9月のアイルランド大会で7位につけて、初シードを確定させた。
前週トップ10の資格で、翌週からの高額大会「ロレックスシリーズ」の出場資格も得るなどひとつ山場を越えた頃には環境にも順応し、「やっと一員になれた気がして嬉しかった」という。


日本ツアーを含めて今年は27試合に出場。
17の国と地域を歩いてきて改めて思うのは、「日本はやっぱり、すごくゴルフ大国なんだな・・・、ということです」。


先日、日本ツアーの来季日程が発表されたが「ゴルフ発祥と言われるイギリスでも大きなトーナメントは年に数回ほど。ひとつの国で、20試合以上も開催されるというのは、実は凄いことなんだと。それだけ、日本にはゴルフを応援してくださる方が多いということですし、本当に、ありがたいことですよね」とは、大海に飛び込みもがいてきたからこそ、改めて噛みしめられた思いでもある。


「来年はもう少し、日本ツアーへの出場も増やしたいですけど、自分の中では勝負の年と位置づけていますので・・・」と、1月の中東シリーズからさっそくスケジュールを立てている。

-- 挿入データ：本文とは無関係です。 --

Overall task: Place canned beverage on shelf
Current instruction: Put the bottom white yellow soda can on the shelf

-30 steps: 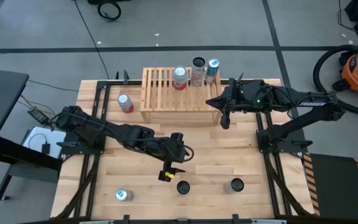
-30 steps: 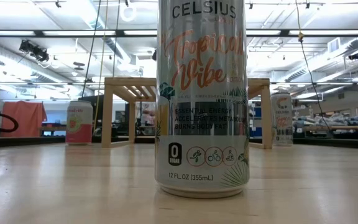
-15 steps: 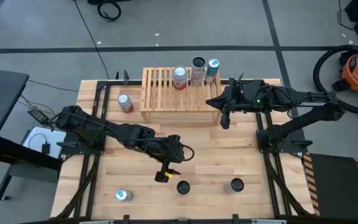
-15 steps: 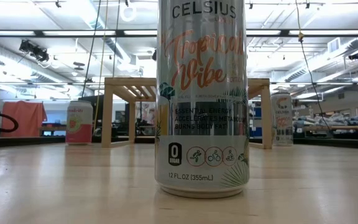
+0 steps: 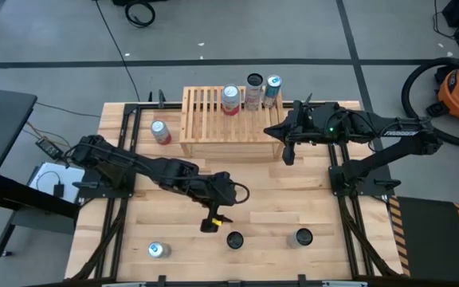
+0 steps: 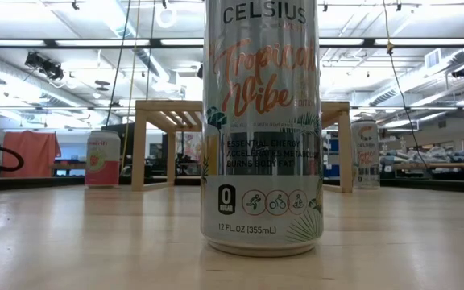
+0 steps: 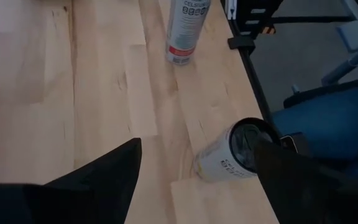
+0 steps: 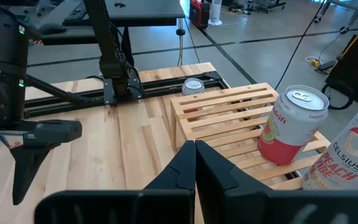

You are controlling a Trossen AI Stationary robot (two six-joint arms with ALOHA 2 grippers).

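left gripper jaws spread beside the matte white celsius can; right gripper jaws pressed together, by the slatted wood shelf.

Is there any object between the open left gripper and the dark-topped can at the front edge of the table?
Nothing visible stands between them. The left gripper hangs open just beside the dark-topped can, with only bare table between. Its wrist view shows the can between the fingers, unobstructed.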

新年早々から腰を据えて目指すのは、初優勝⇒PGAツアー昇格の“久常ルート”だ。


「ツネ(久常の愛称)は今年1勝と活躍したけど、それでもPGAツアーに行けるトップ10にはギリギリでした(ポイントランキングでは17位)。自分の場合は、少なくとも2勝以上はしないとだめと思っています」と、目標も高めに設定している。


星野らに続き、来季は中島と蟬川と金谷の国内トップ3が資格を得た。
「3人とも来るのかな? 仲間が増えると、賑やかになって嬉しい」と、合流を心待ちにする。


ハタチの2016年にプロ転向して、いつまでも後輩気分でいたけど星野も来年はもう28歳。
「いつの間にか、自分も30歳が見えてきました」。
シードの先輩として迎え入れる年下たちとの切磋琢磨も楽しみだ。